L’activité physique régulière a un effet protecteur contre le déclin cognitif. Elle améliore notamment la connectivité entre les neurones et favorise la neuroplasticité. «Plusieurs études ont conclu que les personnes actives physiquement perdent moins de volume cérébral que les personnes sédentaires du même âge et qu’elles conservent leurs fonctions cognitives plus longtemps, constate le Dr Bherer. Elles sont moins à risque de développer une démence en vieillissant.»

Ce n’est pas tout. Selon le Dr Fortin, la santé du cerveau dépend de celle de ses vaisseaux sanguins – d’une longueur de 650 km! – qui fournissent oxygène et énergie aux cellules cérébrales. «L’atteinte des vaisseaux sanguins alimentant le cerveau contribue largement à la démence vasculaire, explique le neurochirurgien. L’activité physique, tout comme le contrôle des maladies chroniques qui affectent le système sanguin comme l’hypertension, le diabète et l’obésité, constitue l’une de meilleures façons de baisser significativement le risque de démence et de troubles cognitifs.»

Pour activer les neurones et améliorer le flux sanguin, il suffit d’un minimum de 20 minutes d’exercice modéré à intense par jour (vélo, natation, marche rapide, danse, etc.). Une mesure assez simple, finalement.

Des habitudes payantes

Selon le Dr Bherer, les personnes qui privilégient un mode de vie sain et préventif ont de 30 à 40% moins de risque de développer la démence.

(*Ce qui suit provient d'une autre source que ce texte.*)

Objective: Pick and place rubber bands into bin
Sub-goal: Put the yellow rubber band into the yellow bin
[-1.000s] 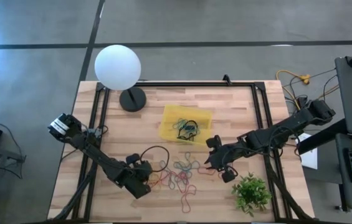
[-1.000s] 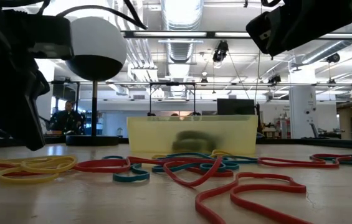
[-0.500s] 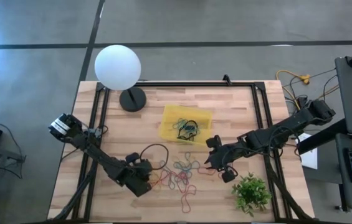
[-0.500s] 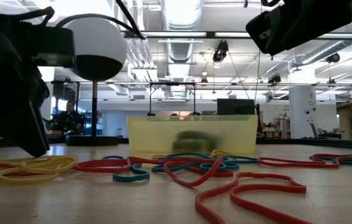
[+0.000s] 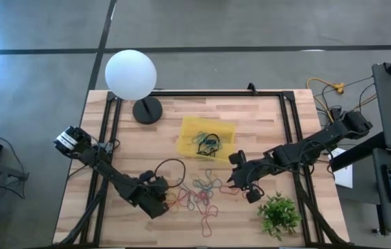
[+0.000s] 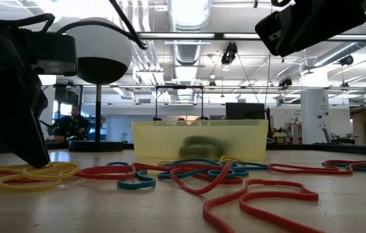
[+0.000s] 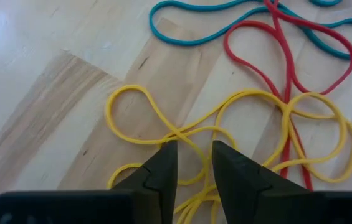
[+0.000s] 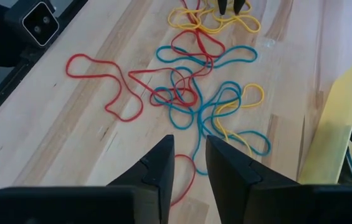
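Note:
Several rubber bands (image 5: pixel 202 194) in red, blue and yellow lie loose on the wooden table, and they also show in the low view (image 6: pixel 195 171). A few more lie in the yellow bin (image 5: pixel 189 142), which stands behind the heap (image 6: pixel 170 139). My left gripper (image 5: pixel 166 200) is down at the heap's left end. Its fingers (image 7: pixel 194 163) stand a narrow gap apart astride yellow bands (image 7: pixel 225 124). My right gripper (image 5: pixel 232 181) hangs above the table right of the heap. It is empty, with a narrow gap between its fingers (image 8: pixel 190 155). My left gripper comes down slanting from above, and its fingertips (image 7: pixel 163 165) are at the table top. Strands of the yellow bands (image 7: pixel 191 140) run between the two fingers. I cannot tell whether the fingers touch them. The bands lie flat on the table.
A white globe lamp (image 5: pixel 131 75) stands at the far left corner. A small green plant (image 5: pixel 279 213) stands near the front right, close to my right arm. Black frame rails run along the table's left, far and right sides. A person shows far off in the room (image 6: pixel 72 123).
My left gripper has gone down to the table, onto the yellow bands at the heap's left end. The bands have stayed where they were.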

Parmi les bonnes habitudes: dormir, bien s’alimenter et socialiser.

«Pendant le sommeil, le cerveau traite les informations, consolide les apprentissages, évacue les informations jugées superflues pour faire de la place aux mémoires utiles accumulées durant la journée et restaure les fonctions cérébrales, mentionne le Dr Fortin. Un sommeil de mauvaise qualité ou trop court affecte ces processus et, par ricochet, la mémoire et les apprentissages.»

On connaît les bienfaits d’une saine alimentation sur la santé du corps. Mais on oublie souvent son incidence sur le cerveau. Pour assurer son bon fonctionnement, on mise sur les aliments riches en polyphénols, en antioxydants, en lycopènes et en oméga-3.

Finalement, des interactions sociales fréquentes et significatives stimulent le cerveau. Autrement dit, être bien entouré retarde les problèmes cognitifs. Pourquoi pas organiser votre prochaine sortie maintenant?